Exercise aim
Below are some entries. Repeat exactly the lines from the one with "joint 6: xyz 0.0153" through the one with "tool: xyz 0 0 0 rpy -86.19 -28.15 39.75", and only those.

Task inputs
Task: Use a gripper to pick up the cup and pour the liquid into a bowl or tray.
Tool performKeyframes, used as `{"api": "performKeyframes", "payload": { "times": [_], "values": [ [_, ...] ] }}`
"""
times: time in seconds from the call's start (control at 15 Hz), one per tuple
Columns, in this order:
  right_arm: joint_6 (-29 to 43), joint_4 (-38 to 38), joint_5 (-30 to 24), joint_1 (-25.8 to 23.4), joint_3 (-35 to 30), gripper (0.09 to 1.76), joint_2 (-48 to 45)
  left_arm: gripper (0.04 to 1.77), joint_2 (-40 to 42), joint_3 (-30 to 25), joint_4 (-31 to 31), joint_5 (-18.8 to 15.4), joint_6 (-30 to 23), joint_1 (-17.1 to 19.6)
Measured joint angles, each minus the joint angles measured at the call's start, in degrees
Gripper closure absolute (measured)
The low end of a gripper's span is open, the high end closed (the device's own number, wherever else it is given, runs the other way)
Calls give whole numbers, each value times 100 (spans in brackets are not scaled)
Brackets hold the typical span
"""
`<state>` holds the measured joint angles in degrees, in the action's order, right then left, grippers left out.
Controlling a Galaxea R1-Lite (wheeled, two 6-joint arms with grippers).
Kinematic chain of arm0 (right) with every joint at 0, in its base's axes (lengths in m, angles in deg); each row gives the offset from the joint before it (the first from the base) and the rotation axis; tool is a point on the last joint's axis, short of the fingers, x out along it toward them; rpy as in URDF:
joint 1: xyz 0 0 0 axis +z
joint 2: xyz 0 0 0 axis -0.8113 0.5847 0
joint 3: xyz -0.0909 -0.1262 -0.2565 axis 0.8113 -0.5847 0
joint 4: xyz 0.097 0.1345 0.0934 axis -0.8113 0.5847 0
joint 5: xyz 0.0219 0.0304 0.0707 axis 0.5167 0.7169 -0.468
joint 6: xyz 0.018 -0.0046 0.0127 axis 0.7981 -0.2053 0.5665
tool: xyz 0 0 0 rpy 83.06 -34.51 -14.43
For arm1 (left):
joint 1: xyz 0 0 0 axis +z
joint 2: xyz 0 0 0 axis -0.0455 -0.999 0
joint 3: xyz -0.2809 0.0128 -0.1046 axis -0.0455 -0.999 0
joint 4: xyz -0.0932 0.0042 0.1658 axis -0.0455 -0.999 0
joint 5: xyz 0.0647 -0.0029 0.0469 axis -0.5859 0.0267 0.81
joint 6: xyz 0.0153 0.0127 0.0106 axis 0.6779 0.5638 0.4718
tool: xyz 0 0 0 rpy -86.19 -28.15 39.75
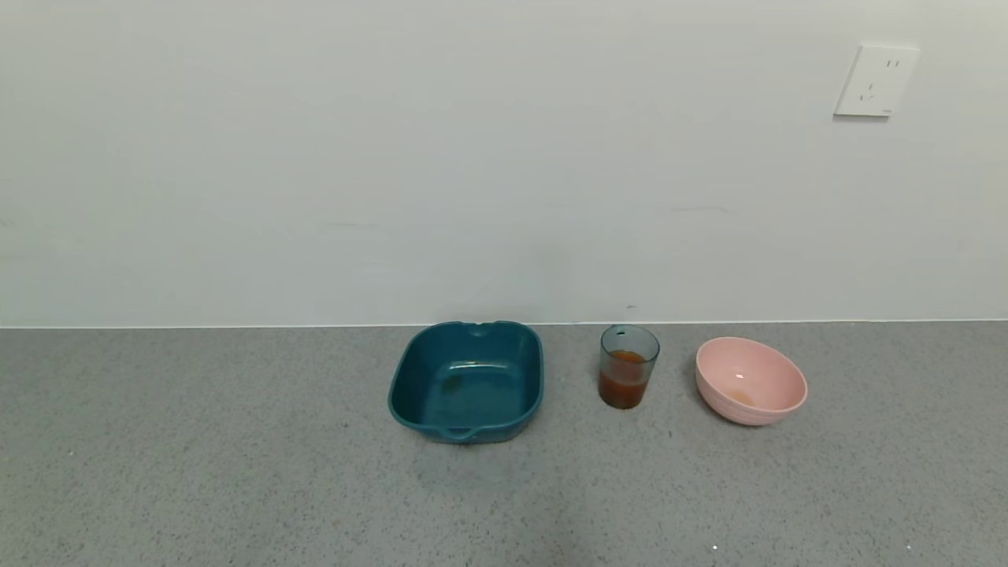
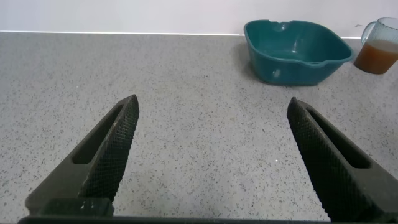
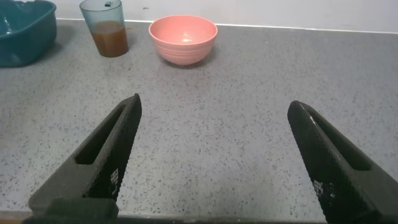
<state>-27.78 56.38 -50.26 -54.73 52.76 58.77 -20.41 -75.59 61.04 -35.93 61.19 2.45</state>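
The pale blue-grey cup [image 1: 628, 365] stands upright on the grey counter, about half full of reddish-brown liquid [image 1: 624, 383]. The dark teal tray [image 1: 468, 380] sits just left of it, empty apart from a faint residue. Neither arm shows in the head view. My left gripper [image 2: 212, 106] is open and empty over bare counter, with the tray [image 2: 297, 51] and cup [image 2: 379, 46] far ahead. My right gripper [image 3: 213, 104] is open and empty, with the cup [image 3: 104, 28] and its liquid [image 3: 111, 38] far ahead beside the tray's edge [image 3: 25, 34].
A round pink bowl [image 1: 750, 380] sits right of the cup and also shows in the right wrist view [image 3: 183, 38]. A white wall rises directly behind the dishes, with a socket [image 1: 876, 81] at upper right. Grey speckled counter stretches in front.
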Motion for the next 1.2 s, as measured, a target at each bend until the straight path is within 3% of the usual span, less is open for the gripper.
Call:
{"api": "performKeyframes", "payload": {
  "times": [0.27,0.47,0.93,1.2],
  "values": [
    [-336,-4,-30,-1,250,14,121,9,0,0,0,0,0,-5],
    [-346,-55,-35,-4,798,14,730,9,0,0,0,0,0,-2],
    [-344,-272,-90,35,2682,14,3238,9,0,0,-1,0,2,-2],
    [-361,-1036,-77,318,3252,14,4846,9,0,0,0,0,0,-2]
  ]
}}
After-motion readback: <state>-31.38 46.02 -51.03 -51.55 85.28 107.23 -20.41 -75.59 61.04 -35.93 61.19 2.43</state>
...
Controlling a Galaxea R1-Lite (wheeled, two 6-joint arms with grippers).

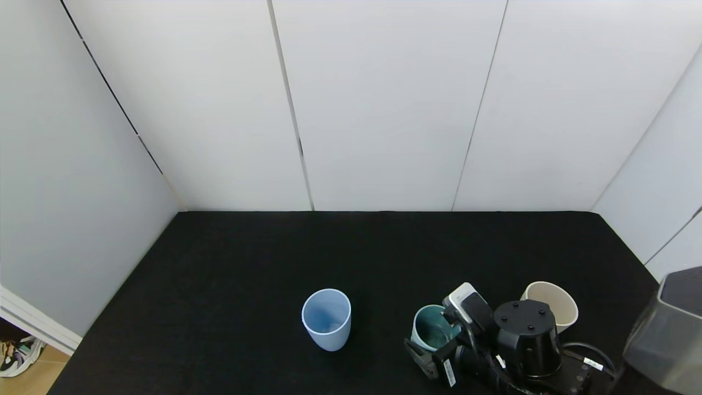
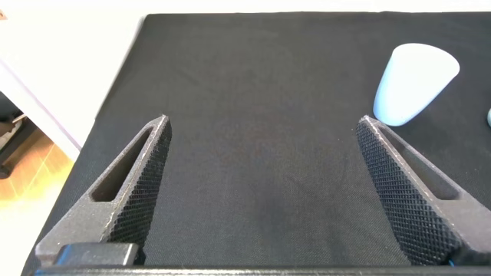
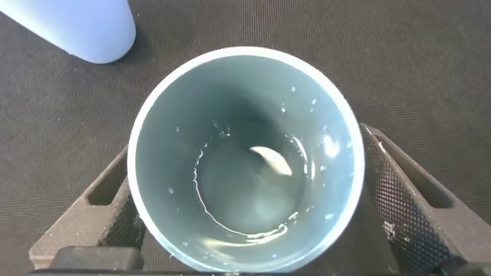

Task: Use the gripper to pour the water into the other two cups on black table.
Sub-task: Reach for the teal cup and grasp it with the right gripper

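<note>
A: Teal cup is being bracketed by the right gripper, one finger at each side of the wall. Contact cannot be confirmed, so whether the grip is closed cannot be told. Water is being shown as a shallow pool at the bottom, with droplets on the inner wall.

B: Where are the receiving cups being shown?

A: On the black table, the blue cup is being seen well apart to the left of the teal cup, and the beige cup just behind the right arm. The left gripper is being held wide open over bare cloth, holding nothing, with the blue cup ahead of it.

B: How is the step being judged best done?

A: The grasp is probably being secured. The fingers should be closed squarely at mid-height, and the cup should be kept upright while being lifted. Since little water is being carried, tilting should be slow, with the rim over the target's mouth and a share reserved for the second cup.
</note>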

Answer area
joint 6: xyz 0.0153 0.0127 0.0106 axis 0.6779 0.5638 0.4718
tool: xyz 0 0 0 rpy -86.19 -28.15 39.75

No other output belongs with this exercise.